#### Directions for this task:
From the entries below, transcribe exactly the lines between the line holding "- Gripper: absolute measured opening" and the line holding "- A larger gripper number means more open", inclusive; skip all other lines.

━━━ Available records

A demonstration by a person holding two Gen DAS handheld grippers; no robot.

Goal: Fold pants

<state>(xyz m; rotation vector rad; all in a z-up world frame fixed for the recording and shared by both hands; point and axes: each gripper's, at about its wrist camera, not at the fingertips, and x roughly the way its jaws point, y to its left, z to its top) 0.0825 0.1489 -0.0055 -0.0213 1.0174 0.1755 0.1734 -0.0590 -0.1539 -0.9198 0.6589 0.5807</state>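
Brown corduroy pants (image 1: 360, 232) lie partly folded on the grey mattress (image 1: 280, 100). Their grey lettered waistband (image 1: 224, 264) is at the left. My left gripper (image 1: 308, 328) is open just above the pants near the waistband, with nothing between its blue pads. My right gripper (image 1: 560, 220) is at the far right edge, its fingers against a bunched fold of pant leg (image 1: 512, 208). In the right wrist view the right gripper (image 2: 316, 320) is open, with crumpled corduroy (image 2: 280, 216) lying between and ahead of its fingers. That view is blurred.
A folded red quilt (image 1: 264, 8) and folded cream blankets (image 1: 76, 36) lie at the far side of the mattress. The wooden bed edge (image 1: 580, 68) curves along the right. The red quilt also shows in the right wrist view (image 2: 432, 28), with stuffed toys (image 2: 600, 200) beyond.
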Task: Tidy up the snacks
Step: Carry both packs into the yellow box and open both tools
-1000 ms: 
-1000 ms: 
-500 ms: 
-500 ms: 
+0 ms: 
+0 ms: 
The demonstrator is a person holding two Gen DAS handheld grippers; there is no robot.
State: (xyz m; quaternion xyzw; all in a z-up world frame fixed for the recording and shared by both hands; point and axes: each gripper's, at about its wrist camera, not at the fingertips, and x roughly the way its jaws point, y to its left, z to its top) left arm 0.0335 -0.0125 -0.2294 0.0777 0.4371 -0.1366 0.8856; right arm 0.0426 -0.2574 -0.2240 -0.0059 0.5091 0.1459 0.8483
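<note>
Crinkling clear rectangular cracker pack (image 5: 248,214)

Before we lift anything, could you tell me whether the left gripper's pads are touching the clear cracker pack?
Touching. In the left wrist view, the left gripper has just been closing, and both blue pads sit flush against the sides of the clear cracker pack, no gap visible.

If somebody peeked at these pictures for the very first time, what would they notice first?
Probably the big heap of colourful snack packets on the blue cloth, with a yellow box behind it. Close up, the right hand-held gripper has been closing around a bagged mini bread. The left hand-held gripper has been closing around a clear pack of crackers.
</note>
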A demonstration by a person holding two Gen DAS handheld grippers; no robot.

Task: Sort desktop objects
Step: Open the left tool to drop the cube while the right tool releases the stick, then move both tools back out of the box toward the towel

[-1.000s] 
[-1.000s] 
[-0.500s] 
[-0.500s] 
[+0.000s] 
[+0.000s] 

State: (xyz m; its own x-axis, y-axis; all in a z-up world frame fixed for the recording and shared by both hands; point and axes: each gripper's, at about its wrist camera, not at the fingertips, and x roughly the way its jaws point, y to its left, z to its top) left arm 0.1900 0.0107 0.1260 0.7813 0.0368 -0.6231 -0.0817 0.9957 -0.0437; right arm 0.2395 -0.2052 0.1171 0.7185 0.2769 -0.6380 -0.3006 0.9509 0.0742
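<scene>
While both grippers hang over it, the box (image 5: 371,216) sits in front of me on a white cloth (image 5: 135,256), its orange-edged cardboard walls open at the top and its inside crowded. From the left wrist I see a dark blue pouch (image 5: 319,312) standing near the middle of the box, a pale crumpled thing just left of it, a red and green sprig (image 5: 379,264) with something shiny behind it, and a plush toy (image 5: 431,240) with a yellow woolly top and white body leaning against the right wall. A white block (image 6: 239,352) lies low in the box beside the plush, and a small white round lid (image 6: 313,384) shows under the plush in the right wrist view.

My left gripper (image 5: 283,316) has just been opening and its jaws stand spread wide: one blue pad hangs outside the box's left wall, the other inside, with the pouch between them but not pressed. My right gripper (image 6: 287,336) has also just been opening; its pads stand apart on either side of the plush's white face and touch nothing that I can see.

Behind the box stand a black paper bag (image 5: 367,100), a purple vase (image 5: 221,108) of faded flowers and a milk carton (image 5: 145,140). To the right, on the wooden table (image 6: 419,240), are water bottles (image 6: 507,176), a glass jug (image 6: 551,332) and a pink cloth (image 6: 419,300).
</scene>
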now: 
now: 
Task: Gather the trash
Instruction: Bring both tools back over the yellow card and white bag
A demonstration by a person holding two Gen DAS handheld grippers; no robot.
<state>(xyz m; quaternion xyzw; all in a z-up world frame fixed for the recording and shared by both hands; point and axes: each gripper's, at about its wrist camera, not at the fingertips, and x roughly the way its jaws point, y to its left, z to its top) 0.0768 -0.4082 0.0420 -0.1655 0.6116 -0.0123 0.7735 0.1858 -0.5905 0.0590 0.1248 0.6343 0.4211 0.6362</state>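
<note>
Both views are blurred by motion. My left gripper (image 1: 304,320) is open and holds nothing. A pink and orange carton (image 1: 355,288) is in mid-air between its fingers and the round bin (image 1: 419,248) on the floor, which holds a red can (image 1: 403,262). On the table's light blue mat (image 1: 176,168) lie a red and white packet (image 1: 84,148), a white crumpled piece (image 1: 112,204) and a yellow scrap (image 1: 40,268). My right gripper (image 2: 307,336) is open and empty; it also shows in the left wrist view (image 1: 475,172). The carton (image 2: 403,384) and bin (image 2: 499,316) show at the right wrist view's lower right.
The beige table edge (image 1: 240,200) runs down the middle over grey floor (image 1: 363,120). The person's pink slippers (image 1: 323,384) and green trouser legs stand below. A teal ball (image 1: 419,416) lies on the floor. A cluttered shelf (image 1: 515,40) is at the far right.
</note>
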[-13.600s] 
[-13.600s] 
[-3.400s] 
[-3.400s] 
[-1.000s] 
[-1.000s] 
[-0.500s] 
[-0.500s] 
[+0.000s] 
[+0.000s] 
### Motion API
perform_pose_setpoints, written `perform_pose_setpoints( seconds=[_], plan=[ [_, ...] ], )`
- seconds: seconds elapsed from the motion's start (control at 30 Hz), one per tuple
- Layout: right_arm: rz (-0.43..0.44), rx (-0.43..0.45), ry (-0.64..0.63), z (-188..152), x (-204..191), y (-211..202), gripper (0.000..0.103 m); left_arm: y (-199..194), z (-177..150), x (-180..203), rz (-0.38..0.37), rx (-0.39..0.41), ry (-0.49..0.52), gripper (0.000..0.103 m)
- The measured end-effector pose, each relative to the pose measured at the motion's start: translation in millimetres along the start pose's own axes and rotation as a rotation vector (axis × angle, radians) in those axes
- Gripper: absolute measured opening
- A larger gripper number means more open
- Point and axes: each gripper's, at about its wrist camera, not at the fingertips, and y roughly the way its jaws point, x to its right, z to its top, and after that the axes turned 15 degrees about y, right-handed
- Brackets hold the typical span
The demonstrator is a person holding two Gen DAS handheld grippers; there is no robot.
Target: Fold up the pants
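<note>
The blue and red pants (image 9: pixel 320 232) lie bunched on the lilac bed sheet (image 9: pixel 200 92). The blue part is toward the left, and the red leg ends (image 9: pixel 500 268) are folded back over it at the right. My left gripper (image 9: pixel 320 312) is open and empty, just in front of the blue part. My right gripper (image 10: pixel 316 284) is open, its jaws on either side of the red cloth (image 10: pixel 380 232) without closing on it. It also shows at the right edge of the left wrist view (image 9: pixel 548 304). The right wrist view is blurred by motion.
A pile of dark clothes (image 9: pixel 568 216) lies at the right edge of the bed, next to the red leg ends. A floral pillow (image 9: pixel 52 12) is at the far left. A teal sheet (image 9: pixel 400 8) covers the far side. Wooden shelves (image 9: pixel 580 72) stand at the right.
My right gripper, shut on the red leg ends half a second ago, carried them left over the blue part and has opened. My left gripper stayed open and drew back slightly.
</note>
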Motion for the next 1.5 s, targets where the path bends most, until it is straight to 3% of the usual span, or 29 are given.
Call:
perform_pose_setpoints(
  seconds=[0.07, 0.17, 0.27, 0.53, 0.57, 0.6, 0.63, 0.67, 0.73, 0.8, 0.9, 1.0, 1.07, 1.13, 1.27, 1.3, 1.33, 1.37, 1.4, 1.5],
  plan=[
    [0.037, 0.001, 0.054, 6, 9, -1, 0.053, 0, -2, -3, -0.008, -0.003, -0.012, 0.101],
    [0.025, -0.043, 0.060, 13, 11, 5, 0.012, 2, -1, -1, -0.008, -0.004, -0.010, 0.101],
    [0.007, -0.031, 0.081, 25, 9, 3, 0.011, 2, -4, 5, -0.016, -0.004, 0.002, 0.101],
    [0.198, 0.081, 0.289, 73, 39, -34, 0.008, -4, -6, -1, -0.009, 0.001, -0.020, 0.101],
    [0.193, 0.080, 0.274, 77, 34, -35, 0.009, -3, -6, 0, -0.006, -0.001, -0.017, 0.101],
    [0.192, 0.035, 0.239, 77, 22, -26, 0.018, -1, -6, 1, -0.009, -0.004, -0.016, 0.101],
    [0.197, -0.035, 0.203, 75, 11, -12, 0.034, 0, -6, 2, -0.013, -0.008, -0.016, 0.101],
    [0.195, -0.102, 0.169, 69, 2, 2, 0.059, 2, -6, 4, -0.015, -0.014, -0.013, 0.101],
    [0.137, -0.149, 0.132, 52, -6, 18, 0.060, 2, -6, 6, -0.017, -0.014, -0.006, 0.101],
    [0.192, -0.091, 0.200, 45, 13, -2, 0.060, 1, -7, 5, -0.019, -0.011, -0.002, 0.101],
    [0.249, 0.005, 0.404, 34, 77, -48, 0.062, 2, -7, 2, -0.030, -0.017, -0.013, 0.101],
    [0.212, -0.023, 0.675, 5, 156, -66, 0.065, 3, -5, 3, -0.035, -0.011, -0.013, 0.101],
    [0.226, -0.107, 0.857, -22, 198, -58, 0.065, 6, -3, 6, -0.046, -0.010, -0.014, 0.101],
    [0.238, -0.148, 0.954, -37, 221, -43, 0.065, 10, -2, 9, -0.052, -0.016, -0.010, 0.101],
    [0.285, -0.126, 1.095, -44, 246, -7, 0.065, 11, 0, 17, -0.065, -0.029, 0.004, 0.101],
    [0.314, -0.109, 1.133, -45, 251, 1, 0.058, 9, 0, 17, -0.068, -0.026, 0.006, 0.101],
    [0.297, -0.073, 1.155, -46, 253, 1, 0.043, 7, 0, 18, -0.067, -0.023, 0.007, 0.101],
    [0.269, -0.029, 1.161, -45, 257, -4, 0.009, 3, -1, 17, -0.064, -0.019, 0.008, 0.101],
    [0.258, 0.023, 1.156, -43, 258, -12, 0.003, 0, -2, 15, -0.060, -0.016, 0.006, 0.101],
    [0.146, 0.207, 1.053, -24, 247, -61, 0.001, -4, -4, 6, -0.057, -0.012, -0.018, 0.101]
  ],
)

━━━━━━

#### Written answer:
- Gripper: absolute measured opening
- A larger gripper number means more open

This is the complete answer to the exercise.